→ **Exercise requirements**
Using the records provided below, locate and copy each line that contains the word "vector".

→ **The input**
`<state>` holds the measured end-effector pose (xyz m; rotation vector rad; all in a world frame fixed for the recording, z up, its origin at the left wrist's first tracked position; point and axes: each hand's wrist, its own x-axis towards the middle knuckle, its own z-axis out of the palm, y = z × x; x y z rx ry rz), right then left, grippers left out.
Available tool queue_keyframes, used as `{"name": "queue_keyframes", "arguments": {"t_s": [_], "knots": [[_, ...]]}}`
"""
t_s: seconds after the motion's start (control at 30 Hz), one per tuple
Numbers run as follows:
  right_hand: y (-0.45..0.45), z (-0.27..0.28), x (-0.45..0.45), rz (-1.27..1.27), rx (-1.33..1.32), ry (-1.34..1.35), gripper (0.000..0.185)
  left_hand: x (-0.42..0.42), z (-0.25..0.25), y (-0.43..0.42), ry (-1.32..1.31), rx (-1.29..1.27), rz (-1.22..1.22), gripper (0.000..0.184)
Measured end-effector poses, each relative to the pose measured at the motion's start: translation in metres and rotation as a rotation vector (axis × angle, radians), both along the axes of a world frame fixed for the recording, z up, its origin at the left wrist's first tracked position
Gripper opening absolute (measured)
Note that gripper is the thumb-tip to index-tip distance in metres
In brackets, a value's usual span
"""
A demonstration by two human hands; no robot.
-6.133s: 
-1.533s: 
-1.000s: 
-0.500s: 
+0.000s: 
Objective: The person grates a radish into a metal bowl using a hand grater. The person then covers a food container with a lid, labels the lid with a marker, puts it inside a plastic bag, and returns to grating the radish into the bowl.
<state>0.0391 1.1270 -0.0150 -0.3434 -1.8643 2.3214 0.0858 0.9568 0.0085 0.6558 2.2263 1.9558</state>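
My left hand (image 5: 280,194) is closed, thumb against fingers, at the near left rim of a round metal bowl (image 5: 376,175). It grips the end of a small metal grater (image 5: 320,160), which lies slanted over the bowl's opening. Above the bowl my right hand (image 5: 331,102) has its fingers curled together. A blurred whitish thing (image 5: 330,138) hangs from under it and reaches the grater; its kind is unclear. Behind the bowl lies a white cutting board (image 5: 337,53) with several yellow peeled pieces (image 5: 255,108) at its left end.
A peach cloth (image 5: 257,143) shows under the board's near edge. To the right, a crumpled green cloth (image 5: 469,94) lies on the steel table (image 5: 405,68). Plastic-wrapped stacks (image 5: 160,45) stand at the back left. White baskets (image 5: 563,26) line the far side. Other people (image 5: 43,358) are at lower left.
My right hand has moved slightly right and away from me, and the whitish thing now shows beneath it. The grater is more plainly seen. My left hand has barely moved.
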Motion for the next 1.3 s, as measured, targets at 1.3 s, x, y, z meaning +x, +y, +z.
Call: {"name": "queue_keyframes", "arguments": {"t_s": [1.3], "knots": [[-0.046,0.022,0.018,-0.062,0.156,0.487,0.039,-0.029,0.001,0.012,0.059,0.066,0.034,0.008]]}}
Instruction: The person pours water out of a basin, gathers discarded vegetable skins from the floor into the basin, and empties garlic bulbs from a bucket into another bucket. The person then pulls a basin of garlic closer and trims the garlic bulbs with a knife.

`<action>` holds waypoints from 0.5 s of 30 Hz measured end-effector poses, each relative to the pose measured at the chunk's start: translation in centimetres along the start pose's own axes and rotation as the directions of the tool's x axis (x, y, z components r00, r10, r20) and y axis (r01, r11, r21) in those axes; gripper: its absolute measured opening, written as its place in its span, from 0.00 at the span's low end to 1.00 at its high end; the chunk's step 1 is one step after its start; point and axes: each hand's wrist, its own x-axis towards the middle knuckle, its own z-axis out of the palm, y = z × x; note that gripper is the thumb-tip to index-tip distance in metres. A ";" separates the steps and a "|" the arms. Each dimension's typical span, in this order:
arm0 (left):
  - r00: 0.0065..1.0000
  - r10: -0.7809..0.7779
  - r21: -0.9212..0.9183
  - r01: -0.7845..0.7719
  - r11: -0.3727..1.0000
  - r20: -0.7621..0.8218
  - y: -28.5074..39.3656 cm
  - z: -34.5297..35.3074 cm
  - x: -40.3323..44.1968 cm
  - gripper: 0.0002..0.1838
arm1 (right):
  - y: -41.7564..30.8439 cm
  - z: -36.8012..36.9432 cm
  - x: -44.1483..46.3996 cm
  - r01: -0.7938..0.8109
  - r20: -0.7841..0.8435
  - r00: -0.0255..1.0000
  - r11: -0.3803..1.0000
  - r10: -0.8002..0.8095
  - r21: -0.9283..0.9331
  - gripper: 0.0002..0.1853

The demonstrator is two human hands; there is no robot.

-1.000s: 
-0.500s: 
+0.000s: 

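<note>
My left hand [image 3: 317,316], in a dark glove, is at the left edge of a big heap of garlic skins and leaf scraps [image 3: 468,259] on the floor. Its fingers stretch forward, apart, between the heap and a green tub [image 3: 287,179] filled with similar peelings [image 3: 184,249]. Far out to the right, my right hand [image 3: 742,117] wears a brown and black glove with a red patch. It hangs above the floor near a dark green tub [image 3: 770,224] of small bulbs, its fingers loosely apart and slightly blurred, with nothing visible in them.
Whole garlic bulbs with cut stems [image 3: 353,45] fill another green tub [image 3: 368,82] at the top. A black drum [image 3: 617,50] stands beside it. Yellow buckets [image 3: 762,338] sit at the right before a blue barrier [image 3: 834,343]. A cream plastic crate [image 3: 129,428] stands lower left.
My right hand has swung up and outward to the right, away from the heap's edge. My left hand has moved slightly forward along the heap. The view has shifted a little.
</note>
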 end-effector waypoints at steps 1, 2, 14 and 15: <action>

→ **Answer to this task**
`<state>` holds the measured end-effector pose (xyz m; rotation vector rad; all in a world frame fixed for the recording, z up, its origin at the left wrist's first tracked position; point and axes: each hand's wrist, its own x-axis towards the middle knuckle, its own z-axis out of the palm, y = z × x; x y z rx ry rz), right then left, grippers left out.
Measured end-effector poses, each relative to the pose measured at the motion's start: translation in metres and rotation as a rotation vector (axis × angle, radians), both along the axes of a world frame fixed for the recording, z up, its origin at the left wrist's first tracked position

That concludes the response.